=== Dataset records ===
################
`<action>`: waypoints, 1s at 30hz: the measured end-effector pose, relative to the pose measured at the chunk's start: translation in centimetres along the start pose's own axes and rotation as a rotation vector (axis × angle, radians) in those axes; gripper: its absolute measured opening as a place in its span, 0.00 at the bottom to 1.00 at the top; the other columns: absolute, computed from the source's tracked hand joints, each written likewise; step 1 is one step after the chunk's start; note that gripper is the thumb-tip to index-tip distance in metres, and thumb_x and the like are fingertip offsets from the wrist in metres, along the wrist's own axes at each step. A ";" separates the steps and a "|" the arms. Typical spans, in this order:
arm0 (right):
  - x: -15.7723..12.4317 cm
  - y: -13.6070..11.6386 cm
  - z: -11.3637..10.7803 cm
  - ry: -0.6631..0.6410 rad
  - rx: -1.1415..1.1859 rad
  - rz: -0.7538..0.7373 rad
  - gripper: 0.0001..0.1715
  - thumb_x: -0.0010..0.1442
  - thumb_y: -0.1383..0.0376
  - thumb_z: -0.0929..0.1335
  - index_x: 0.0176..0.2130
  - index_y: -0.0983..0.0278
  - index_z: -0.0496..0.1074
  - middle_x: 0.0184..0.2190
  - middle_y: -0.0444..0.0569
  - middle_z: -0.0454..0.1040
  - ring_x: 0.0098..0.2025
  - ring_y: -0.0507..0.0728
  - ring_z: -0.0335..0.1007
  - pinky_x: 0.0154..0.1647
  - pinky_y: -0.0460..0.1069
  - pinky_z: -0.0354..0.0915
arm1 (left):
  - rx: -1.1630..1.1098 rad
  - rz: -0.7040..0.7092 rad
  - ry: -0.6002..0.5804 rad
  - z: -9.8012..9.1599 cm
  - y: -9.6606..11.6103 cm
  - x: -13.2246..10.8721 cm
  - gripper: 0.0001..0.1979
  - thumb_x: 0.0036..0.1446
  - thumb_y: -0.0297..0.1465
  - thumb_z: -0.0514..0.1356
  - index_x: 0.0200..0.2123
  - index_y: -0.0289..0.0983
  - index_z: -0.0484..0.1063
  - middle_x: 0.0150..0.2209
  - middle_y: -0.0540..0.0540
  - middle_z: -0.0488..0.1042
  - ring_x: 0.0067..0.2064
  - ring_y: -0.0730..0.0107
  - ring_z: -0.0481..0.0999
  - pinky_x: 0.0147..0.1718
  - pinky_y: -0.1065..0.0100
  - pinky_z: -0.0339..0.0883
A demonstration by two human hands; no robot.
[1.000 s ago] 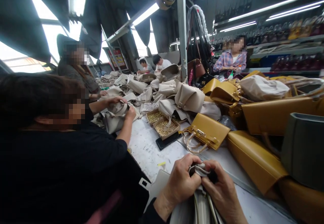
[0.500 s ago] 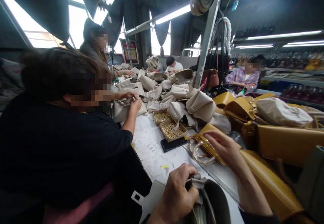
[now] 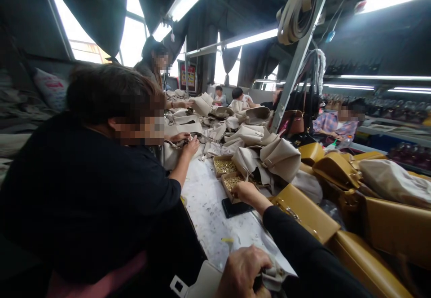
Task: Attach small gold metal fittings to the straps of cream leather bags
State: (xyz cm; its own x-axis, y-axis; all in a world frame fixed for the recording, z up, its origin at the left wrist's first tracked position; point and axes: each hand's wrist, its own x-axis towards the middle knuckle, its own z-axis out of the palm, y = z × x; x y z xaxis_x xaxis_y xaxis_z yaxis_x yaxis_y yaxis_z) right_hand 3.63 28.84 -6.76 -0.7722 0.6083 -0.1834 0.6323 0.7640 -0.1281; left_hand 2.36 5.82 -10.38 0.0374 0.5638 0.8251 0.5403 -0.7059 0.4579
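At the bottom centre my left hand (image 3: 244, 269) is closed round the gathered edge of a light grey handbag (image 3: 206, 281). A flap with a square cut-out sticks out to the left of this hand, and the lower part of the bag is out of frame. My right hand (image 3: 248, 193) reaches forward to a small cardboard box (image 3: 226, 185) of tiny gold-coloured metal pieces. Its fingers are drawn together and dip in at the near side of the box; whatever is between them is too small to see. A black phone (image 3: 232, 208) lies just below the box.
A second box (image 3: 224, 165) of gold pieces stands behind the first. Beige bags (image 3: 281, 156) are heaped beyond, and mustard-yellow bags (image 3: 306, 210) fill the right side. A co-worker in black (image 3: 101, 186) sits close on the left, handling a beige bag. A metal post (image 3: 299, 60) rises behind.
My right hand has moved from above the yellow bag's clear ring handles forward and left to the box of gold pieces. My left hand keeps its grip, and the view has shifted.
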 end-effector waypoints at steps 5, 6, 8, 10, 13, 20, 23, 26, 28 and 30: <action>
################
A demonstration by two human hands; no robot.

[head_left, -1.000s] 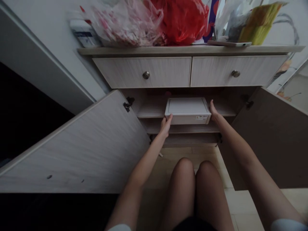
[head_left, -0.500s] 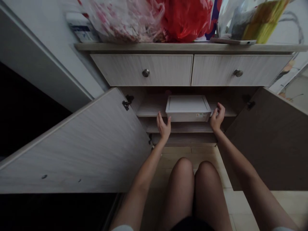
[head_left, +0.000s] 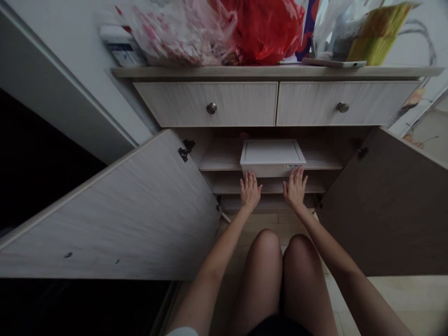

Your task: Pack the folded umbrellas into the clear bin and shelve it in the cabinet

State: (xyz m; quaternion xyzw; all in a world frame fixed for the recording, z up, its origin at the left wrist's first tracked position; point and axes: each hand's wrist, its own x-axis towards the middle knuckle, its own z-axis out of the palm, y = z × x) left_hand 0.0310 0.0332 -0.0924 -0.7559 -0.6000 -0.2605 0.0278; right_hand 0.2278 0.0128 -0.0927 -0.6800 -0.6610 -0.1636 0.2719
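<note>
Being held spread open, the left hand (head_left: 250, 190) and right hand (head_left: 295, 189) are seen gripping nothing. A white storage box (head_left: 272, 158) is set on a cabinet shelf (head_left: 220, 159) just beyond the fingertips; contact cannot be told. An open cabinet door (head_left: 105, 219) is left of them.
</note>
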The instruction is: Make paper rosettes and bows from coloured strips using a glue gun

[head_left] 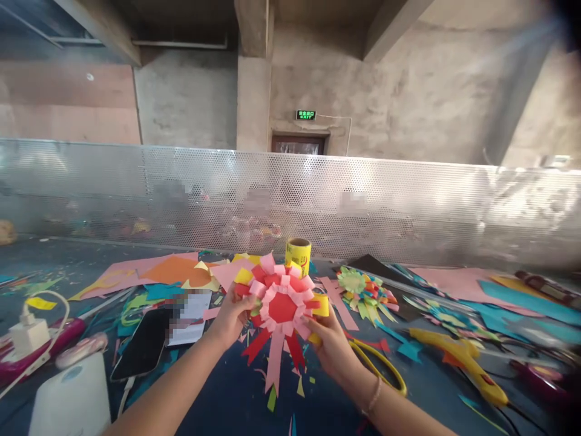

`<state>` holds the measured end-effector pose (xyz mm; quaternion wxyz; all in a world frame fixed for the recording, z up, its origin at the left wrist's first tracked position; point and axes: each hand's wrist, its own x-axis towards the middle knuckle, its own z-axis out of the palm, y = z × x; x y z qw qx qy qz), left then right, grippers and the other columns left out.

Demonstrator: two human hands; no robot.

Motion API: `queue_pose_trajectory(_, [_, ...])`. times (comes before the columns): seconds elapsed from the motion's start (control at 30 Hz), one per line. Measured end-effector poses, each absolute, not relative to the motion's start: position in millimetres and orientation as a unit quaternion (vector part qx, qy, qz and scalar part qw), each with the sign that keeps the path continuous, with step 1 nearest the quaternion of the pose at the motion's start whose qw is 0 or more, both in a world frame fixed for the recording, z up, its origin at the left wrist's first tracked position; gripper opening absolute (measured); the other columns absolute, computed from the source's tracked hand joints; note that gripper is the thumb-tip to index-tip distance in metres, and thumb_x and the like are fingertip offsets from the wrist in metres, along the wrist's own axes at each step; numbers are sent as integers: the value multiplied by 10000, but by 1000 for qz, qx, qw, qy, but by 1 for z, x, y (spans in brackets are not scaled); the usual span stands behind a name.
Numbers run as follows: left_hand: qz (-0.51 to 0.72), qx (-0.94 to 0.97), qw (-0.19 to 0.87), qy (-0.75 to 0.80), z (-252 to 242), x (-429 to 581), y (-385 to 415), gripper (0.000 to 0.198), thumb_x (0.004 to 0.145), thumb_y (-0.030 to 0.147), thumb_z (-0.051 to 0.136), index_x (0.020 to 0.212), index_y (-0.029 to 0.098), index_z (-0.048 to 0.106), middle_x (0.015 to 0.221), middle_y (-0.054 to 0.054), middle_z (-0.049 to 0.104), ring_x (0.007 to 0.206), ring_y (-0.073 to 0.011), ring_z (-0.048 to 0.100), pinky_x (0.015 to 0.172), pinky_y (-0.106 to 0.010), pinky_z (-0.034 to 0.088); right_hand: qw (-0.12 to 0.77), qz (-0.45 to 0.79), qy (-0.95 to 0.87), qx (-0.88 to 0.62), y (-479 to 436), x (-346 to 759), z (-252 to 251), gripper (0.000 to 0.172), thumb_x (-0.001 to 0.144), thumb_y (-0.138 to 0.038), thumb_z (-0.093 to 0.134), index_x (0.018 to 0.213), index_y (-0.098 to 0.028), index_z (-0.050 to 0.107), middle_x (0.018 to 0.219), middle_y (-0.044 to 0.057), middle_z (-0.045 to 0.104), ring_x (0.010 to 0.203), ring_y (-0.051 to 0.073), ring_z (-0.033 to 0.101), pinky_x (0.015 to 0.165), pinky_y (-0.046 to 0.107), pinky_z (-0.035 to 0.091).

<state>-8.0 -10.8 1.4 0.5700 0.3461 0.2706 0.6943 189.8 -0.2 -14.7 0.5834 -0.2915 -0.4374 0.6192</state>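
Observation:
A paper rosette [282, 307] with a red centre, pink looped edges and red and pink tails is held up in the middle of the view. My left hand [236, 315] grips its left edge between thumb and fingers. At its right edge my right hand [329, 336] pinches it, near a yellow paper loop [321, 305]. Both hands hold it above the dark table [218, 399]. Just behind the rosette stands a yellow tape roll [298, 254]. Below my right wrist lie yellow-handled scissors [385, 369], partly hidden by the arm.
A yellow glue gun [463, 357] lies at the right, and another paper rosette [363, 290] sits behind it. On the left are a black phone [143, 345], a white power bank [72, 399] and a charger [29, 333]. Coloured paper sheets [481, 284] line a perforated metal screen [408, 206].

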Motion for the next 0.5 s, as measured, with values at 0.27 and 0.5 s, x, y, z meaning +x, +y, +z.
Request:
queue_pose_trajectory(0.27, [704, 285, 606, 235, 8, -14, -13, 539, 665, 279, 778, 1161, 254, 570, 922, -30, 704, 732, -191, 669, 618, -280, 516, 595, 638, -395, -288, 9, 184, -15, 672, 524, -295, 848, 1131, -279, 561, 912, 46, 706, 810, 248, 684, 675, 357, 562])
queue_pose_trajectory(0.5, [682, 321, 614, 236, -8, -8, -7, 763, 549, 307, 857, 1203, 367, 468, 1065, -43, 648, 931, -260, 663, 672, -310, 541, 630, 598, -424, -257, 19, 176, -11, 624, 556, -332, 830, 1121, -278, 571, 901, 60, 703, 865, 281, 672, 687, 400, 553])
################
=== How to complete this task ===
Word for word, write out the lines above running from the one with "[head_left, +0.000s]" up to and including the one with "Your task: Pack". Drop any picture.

=== Solution for this task ===
[head_left, +0.000s] 

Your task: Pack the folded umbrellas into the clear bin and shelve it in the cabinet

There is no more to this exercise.